Reputation: 1314
I've created a few classes as Controllers
for my routes in Node.js
and I'd like them to be able to work on a singleton basis (not required, it's an extra)
Main Controller class
class RouteController {
static getInstance() {
if (!RouteController.singleton) {
RouteController.singleton = new RouteController();
}
return RouteController.singleton;
}
}
Now I want to create a route for example viewing posts and I want that class to have the singleton pattern as well, but not cop
PostController class
class PostController extends RouteController {
}
If I do this and check it console.log(RouteController.getInstance() === PostController.getInstance())
it returns true
when I want each (sub)class to have their own singleton instance.
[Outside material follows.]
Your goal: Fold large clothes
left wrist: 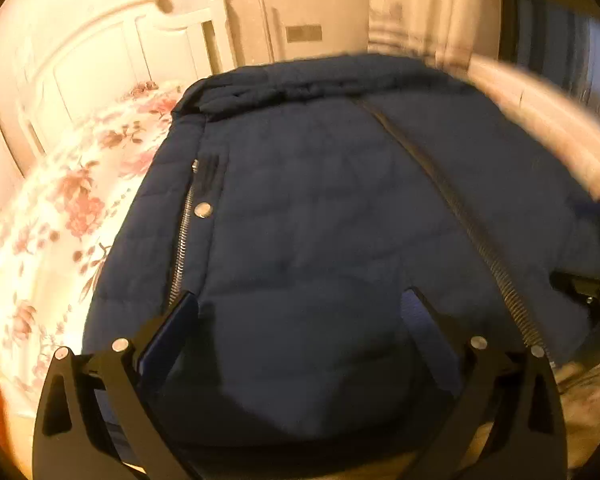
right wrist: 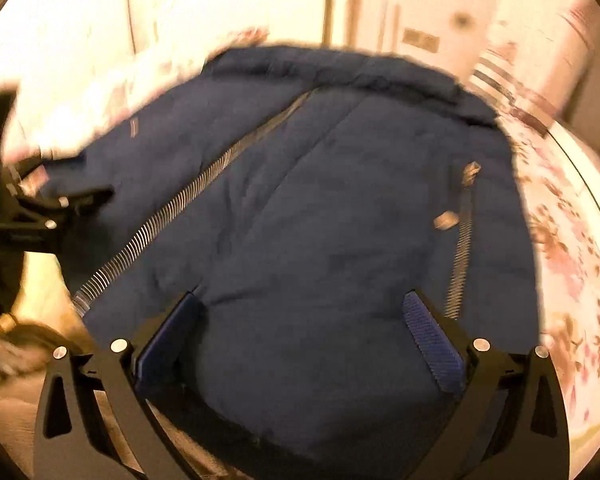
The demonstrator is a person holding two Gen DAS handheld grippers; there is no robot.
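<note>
We are in a bedroom, by a bed with a flowery pink and white sheet point(left wrist: 60, 216). Our big puffy dark blue jacket point(left wrist: 320, 220) lies spread on it, its silver zipper point(right wrist: 172, 208) showing. Our left gripper point(left wrist: 300, 300) and right gripper point(right wrist: 306, 300) both hang wide apart over the hem, holding nothing. We think the folding is just starting. Next we must pinch the hem.

The quilted jacket point(left wrist: 320, 220) ahead of the left tool point(left wrist: 300, 304) is dark navy with silver zipper teeth point(left wrist: 182, 236) and a silver snap point(left wrist: 203, 209). The bedsheet point(left wrist: 60, 216) beside it is white with pink flowers. Both tools are black with blue pads point(right wrist: 432, 340).
</note>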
How can I do this correctly?
Upvotes: 0
Views: 45
Reputation: 816364
The normal rules of functions apply. Hence you can use this
inside the function to refer to the object the method was invoked on (the constructor function itself in this case):
class RouteController {
static getInstance() {
if (!this.singleton) {
this.singleton = new this();
}
return this.singleton;
}
}
However, this will still not work if RouteController.getInstance()
is called directly, because then all subclasses inherit a static singleton
property, causing the !this.singleton
test to fail for each subclass.
There are multiple ways to solve this. One would be to use getOwnProperty
instead of accessing it directly:
if (!this.getOwnProperty('singleton')) {
}
Upvotes: 0
Reputation: 32511
One simple way would be to see if your singleton
property is an instance of this
. This will work even if you call RouteController.getInstance()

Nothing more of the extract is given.